**EXERCISE PROMPT:** Look through the data that follows and copy each line with the string "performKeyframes".

**DATA LISTING:**
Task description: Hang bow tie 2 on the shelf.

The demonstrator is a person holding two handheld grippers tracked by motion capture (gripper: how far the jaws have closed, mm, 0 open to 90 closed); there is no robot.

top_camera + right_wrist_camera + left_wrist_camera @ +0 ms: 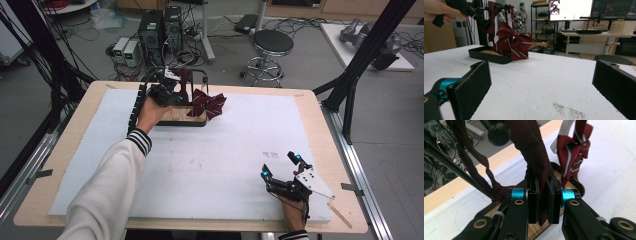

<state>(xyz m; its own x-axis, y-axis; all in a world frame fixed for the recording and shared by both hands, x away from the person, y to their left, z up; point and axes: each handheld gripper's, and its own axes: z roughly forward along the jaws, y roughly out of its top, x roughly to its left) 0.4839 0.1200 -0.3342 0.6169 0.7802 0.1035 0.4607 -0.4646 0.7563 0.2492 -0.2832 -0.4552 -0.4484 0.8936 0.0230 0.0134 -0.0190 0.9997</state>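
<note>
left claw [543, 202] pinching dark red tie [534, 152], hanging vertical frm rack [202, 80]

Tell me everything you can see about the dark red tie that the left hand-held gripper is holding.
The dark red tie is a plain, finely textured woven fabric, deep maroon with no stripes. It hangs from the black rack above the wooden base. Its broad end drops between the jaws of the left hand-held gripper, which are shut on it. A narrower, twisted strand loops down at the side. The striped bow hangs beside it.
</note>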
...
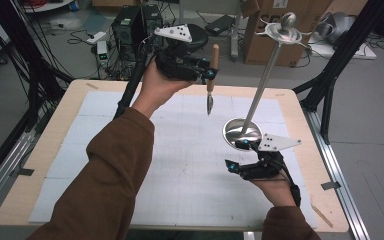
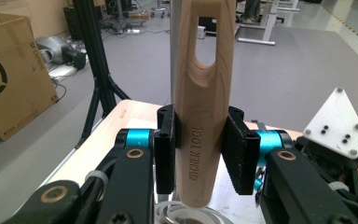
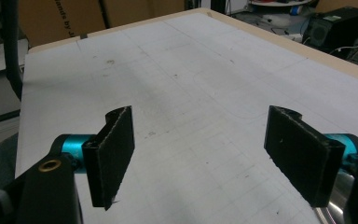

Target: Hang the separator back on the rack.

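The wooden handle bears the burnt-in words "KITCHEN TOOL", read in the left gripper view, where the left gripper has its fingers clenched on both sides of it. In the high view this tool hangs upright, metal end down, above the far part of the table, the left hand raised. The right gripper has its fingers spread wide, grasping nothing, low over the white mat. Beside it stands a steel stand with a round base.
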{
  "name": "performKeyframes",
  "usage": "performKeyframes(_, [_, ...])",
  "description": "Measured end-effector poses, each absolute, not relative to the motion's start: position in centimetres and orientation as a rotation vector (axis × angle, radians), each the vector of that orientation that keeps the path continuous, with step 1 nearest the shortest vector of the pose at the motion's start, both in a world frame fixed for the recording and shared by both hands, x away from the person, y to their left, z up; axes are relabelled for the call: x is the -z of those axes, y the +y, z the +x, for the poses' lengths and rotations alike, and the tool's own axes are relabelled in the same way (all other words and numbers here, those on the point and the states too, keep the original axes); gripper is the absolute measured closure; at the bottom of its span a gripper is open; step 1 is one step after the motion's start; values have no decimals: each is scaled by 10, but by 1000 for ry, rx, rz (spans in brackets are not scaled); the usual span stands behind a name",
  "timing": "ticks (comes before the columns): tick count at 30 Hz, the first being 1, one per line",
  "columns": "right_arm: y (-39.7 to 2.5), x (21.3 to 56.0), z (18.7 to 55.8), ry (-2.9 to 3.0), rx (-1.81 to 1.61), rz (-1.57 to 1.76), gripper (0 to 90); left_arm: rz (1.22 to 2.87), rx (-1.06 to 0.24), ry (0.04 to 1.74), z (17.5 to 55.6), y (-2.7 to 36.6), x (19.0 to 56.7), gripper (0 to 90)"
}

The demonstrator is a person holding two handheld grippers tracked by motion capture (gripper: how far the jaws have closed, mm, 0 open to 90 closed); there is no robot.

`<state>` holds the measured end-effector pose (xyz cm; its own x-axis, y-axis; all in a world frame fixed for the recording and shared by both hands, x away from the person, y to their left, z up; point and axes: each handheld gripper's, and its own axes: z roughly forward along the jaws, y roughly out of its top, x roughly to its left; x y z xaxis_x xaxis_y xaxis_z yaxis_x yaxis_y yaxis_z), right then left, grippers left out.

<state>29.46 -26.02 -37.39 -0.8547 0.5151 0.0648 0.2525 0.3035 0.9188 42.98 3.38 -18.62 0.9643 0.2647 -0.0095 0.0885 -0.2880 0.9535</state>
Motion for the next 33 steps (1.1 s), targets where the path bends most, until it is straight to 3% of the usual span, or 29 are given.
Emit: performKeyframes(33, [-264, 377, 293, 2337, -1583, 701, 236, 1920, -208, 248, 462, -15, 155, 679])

**ANSWER TO THIS PROBLEM:**
  "name": "performKeyframes",
  "usage": "performKeyframes(_, [_, ...])",
Emit: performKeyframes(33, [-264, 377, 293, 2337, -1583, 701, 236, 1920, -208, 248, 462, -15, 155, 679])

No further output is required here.